Pushing himself up with his good leg, he pointed the weapon and fired. His first shots went wild, but as he sank down into snow and blood, each pull of the trigger became more deliberate. The nine millimetre rounds slapped into the beast’s head like a pick into ice. Pieces of gator splashed off at each impact. As its lumbering body cleared the mausoleum, the gator kept moving, but something in the damage Bill had caused saved him further trouble. The undying monster lumbered past, one eye missing, a bullet-torn crater marking deep paths into the space its brain had once called home. The wag of the gator’s tail spread Bill’s blood in a wide swath across the snow.
By the time Bill realized he was still pulling the trigger of an empty gun, the crimson brightness of the attack had begun to fade. His blood outside on the ground was turning color. The nearest pool of it flushed gray, filling with a rush of microscopic nano-machines, some of them as new to the scene as the light dusting of snow which continued to fall.

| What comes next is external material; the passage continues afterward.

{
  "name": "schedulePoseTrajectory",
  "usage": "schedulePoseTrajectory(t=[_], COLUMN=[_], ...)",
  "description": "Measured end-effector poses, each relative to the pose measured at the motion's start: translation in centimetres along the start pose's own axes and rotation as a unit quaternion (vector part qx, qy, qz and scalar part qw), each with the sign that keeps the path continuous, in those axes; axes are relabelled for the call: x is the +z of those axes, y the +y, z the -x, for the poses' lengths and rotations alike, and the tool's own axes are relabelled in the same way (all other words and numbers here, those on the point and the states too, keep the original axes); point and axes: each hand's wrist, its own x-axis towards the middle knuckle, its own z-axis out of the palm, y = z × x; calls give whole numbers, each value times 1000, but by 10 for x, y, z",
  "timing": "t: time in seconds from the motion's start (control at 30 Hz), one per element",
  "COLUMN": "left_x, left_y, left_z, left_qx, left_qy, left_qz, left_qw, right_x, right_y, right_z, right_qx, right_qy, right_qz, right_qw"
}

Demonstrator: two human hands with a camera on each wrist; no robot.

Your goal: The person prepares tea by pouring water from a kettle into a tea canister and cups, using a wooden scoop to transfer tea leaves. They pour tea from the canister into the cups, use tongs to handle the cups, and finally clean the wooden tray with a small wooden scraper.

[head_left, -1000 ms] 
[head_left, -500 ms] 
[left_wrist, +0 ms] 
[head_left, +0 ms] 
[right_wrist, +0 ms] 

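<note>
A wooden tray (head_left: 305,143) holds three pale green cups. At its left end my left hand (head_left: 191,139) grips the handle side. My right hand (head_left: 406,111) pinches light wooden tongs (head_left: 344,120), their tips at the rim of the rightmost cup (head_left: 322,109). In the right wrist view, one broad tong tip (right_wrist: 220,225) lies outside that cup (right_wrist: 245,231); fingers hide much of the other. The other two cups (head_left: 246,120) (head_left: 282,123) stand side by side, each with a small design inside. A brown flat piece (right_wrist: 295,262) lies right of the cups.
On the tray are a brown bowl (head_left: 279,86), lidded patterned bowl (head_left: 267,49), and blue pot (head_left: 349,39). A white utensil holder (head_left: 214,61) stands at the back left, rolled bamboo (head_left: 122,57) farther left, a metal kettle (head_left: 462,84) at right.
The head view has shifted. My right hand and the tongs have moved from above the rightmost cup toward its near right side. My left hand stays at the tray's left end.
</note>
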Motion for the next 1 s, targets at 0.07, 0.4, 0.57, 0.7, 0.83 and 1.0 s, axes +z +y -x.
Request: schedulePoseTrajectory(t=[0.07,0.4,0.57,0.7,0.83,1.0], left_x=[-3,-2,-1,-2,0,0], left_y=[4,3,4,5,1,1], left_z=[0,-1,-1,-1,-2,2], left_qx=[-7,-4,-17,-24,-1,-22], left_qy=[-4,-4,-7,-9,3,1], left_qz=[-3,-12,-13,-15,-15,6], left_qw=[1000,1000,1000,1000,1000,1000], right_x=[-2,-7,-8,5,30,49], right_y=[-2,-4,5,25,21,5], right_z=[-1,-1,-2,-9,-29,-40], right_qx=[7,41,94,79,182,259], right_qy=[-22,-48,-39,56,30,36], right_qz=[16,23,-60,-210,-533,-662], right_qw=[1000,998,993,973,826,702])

Bill grasped at his wounded leg, using both hands to cover the breach in his suit. It did little to stop the blood all around from marching right back inside the ragged tear. He screamed for it to stop, but the fluid moved as though driven by a strong wind. It circled round the open wound and flowed back inside.
Terror kept Bill from feeling much at all. If he thought of anything, it was only that he deserved what was happening for betraying Donya, for allowing her to participate in his desperate experiments, for letting the lab work go so terribly wrong.
And then, before he could think of anything else, she was there. In the misty light and the gray wisps of snow, Donya stood over him. She must have found the open door. She was beautiful. The gray skin and the ragged dress meant nothing to him now. Her eyes seemed to be watching him in some other situation, for they were filled with a tenderness that her muddled, dreamy expression could not hide. The cold did not bother her bare feet as she moved past Bill, only to return a moment later with the carnation, the flower from her daughter Rachel, held lovingly before her. Donya appeared to breathe it in, as though it held the fragrance of life itself.
Slowly, she turned in her somnambulant steps, returning with the carnation to the now open door of the mausoleum, disappearing inside.
“No, don’t leave me!” Bill exclaimed, not quite sure of the words even as he said them. The pain was going, but in its place a strange dullness and blurring of thought had begun. Fear too had had its moment, and in its place came an easing of his soul, as if the troubled day were at an end and with the darkness would come warm blankets and the soft forgetfulness of sleep.
He blinked, half-asleep for what seemed a heartbeat, and then hands were removing his helmet, Donya’s hands.
For a second he thought to resist, and then, forgetting the reason, he helped her to disengage the clasps of the environment suit, quickly leaving its shell behind. He wasn’t cold anymore. And it pleased Bill greatly to feel the hands of his Donya against his cheek, to see her eyes gazing into his, asking without words if he were all right.
The last thing Bill thought to decide, as Donya helped him to his feet, was that he was happy. Guilt and pain were being covered by the thickening snow. The storm promised in the morning had come into its strength.
Blood and tracks and the discarded environment suit were being covered. Bill’s last concerns in life were being buried by the snow.
With a pleasant strength, Donya helped him to stand. She led him toward the darkness of the mausoleum door, demonstrating more comprehension than Bill would have believed. Once having her dreaming husband within, she patiently tugged the gate and then the heavy door closed behind them, where they would wait together beneath the snows and the dark storms until the passing of man and the dissolving of winds and the fleeting winter of the great cloud had passed into some unimaginable spring.